而是先脱掉高跟鞋,赤脚踩在柔软的地毯上,然后一左一右,在离他稍有距离的位置坐下,同时把腿搭上他的膝盖。
动作整齐得像排练过。
陈耀豪低头看着膝上的四只脚。两双都被黑色丝袜包裹着,但形状不同。
林青霞的脚更纤瘦,脚背的弧度优美得像雕塑;关家慧的脚更丰满,脚趾圆润,涂着鲜红的指甲油。
两个女人靠在沙发两侧,忽然同时笑出声来。
“笑什么?”陈耀豪问。
“没什么。”林青霞说,但笑容更深了,“就是觉得……挺有意思。”
“有意思?”陈耀豪挑眉。
“老板是不是特别喜欢女人的腿?”关家慧接话,声音甜得能滴出蜜来。
“他不是喜欢女人的腿,”林青霞补充,语气里带着调侃,“他是喜欢女人穿黑丝袜的腿。”
陈耀豪没否认。他伸手,手指轻轻拂过膝上的丝袜。材质很滑,带着人体的温度。
他像鉴赏家在欣赏艺术品,动作很慢,很仔细。
林青霞的腿,大腿丰满却不显臃肿,小腿笔直纤细,从脚踝到膝盖的线条流畅得像用尺子量过。
关家慧的腿更肉感一些,但比例极好,丝袜绷在肌肤上,能看见肌肉微微的起伏,充满弹性。
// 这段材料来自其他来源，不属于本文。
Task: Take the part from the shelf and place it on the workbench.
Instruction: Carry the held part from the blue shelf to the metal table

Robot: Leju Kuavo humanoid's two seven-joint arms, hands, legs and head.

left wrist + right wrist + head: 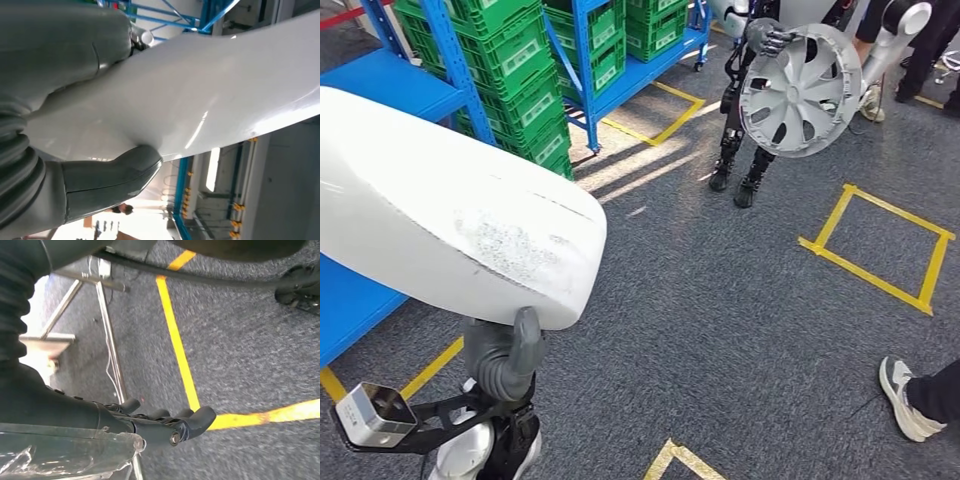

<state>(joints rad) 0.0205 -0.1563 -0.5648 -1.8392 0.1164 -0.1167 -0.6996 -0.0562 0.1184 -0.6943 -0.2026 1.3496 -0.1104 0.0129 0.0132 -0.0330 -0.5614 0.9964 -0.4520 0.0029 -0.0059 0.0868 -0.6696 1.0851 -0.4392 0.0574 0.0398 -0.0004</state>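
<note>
Head view showed the left hand (pixel 503 352) gripping the large white panel part (pixel 448 215) from beneath — off the blue shelf (pixel 388 90), in carry. By my judgement the transport step was under way; next it needed a tabletop found and a level set-down. The right hand (pixel 166 421) hung extended, holding nothing. Green crates (pixel 516 60) on the shelving — contents hidden.

The head view is evenly and brightly lit; sunlit streaks are cast across the floor (pixel 712 300) beneath the shelf (pixel 584 60). Glare is noted on the white part (pixel 211 90). Motion blur is seen in the right wrist view, with overexposure at one edge.
</note>
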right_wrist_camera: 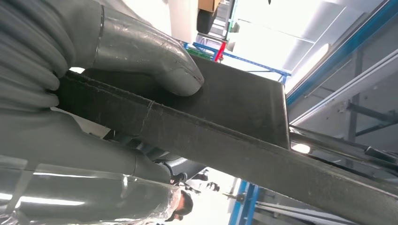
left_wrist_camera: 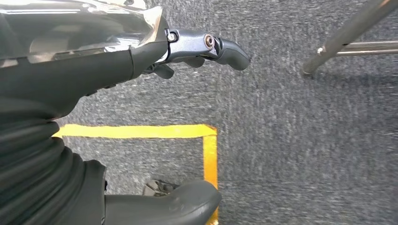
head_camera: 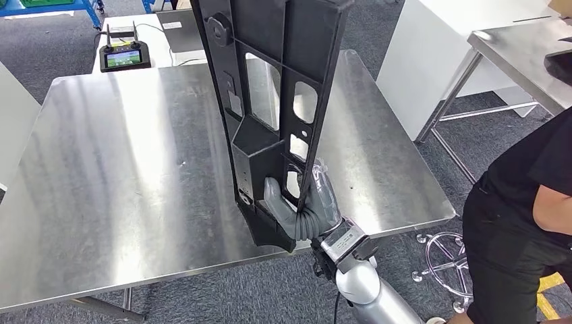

房间里很安静,只有海浪拍打船身的声音,和三个人轻微的呼吸声。
“家慧,”林青霞忽然轻声说,“你那里……好大哦。他是不是特别喜欢?”
关家慧脸红了红,但没躲闪:“霞姐你才是,全身没有一个地方不美。我一个女人看了都心动……”
她顿了顿,声音更低了,“等会儿,我能靠近你吗?”
林青霞沉默了几秒:“会不会……有点怪?”
“应该还好吧。”关家慧说,“要不,我们试试再说?”
“……嗯。”
对话很轻,但陈耀豪听清了。他嘴角微微上扬,没插话,只是继续抚摸着膝上的丝袜,像在抚摸两只温顺的猫。
夜还很长。
…
…
…
翌日清晨,阳光透过舷窗的缝隙洒进来,在深色地毯上切出几道明亮的线条。
陈耀豪先醒了。
他睁开眼睛,第一感觉是累。不是精神上的疲惫,是身体上的。腰部有些酸,肩膀有些僵,像刚做完高强度运动。
虽然他身体强壮,但还是没有脱离人的范畴。
他试着动了动,发现自己被夹在中间。
左边是林青霞,蜷缩着,脸埋在他肩窝里,一只手还搭在他胸口。右边是关家慧,整个人趴在他身上,腿缠着他的腿,睡得正熟。
陈耀豪轻轻挪开身上的手臂和腿,坐起身。
床单凌乱,枕头上散落着长发,空气里还残留着昨晚的香水味和某种更私密的气息。
他下床,赤脚走到窗前,拉开窗帘。
海面平静如镜,朝阳正从东方升起,把整个天空染成橘红色。远处有几艘渔船,正在撒网。
陈耀豪看着那片广阔的海,深吸了一口气。晨风带着海水的咸味,凉凉的,让他清醒了些。
身后传来窸窣声。他回头,看见林青霞也醒了,正撑着身子坐起来。丝质的被单滑落,露出她光洁的肩膀和锁骨上的红痕。
她看见他,脸红了红,拉过被单盖住身体。
“早。”她说,声音有些哑。
“早。”陈耀豪走回床边,在她额头轻轻吻了一下,“再睡会儿吧。”
“你呢?”
“我出去走走。”
他换上运动服,走出卧室。经过客厅时,看见昨晚的酒杯还放在茶几上,杯底残留着一点红酒。
地毯上,有扯开的黑色丝袜被随意丢弃。
陈耀豪弯腰捡起来,丝袜很轻,在他手里像没有重量。他看了一会儿,然后走到垃圾桶边,松手。
丝袜飘落进去,像两只黑色的蝴蝶。
他转身,走向甲板。
晨光正好,海风清凉。
陈耀豪走到船尾,扶着栏杆,看着游艇在身后拖出的白色浪痕。